#### [What is expected]
Everything from the line containing "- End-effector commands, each" through the line containing "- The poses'" in the listing below should be copied exactly, and nothing more.

#### [Supplied material]
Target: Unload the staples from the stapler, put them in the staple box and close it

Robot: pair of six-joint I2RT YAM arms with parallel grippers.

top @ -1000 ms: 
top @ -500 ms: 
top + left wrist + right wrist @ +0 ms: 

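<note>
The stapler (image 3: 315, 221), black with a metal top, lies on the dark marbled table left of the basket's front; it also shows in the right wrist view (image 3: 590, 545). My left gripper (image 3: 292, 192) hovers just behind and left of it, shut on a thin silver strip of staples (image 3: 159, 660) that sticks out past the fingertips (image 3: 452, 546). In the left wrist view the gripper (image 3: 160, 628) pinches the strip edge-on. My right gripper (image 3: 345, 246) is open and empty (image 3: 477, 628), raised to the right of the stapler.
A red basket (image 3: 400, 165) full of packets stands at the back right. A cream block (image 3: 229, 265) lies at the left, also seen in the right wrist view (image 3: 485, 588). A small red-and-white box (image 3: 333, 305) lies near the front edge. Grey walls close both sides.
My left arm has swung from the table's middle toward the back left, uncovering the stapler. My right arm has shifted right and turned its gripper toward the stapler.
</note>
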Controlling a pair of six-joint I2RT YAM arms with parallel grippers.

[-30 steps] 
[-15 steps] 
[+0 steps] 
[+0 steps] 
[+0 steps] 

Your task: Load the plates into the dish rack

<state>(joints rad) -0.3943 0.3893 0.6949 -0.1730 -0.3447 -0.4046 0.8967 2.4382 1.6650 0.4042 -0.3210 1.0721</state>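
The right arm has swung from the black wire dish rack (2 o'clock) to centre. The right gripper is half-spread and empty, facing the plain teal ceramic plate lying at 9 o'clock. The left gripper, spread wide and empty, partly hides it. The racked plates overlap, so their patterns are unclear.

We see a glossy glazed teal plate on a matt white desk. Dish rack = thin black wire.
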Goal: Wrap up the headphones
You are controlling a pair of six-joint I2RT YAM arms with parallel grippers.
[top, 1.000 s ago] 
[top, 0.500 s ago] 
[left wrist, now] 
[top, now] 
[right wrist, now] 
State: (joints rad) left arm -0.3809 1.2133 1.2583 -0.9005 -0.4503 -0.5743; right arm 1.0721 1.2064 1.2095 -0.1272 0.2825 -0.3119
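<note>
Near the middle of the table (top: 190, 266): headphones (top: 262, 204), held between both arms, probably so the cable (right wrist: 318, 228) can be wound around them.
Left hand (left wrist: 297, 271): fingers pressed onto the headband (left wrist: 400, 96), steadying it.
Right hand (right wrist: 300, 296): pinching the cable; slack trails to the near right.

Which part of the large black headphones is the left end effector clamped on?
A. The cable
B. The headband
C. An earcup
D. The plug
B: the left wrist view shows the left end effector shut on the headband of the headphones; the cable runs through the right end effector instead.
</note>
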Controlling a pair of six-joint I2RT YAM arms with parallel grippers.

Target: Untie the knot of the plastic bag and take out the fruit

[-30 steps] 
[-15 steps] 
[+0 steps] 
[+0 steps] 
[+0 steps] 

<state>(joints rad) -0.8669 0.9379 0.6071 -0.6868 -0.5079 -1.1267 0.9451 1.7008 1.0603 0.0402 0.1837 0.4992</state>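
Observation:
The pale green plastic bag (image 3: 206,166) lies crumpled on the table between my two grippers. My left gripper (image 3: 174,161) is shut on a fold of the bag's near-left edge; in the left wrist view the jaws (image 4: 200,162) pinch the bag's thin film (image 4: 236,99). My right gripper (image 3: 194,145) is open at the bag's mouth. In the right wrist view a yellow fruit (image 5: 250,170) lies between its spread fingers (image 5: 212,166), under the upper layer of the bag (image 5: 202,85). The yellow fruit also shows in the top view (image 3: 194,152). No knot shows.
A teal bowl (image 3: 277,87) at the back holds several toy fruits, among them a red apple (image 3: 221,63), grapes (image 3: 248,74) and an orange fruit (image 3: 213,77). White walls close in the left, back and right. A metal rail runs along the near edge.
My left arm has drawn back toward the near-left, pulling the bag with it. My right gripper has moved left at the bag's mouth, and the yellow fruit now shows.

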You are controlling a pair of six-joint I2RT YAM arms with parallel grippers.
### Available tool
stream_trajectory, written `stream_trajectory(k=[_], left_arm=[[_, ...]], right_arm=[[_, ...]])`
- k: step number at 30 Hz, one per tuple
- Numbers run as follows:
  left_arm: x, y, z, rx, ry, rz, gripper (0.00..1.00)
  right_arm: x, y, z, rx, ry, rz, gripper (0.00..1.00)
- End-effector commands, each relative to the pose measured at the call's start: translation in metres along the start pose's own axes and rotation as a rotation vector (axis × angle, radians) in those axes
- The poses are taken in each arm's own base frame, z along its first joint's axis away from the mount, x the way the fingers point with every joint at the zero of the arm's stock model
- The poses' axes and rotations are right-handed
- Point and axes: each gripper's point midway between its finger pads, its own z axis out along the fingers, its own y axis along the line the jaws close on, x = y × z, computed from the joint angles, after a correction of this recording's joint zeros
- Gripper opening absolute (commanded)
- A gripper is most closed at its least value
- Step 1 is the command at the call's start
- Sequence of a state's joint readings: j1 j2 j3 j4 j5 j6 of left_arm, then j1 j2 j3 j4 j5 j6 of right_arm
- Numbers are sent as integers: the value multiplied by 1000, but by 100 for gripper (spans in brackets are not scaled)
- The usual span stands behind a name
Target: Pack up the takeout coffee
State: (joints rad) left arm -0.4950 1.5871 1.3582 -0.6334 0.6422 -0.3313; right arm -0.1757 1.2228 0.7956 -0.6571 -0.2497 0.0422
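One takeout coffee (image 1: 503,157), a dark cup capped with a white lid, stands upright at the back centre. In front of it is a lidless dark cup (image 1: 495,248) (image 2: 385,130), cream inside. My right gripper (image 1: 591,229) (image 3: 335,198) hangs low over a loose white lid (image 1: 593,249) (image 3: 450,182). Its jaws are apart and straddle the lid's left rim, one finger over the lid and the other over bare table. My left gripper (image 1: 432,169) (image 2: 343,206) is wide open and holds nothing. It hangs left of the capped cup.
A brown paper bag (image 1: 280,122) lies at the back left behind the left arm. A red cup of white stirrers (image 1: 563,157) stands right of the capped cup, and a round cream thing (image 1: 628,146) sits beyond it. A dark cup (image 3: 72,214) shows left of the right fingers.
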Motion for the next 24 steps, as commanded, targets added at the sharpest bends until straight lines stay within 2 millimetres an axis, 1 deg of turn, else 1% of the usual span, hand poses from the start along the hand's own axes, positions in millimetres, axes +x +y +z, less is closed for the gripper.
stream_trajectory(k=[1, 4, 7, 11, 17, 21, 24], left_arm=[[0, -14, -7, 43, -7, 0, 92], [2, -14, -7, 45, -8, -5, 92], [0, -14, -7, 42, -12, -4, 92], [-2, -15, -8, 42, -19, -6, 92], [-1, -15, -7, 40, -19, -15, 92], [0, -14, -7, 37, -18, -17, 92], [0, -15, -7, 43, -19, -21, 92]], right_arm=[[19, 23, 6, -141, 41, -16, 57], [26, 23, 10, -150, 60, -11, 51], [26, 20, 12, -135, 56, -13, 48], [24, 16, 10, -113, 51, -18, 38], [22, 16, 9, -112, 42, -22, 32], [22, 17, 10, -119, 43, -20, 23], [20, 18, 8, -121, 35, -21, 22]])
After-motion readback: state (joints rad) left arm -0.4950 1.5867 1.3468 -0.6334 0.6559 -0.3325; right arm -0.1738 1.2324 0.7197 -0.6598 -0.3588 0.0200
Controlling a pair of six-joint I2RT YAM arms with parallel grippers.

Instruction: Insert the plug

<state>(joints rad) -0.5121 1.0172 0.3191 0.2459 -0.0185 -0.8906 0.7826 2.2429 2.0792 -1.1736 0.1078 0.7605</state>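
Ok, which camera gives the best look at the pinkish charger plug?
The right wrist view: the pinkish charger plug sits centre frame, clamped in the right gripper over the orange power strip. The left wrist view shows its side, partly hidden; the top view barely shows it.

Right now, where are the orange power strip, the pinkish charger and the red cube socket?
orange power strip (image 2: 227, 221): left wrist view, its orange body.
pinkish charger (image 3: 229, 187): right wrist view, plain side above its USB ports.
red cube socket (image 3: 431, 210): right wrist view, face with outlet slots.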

#### [Answer to this exercise]
- End-effector commands, each relative to the pose measured at the call's start: translation in metres along the start pose's own axes and rotation as a rotation vector (axis × angle, radians) in those axes
- The poses are taken in each arm's own base frame, z along its first joint's axis away from the mount, x the way the fingers point with every joint at the zero of the arm's stock model
- The poses' axes and rotations are right-handed

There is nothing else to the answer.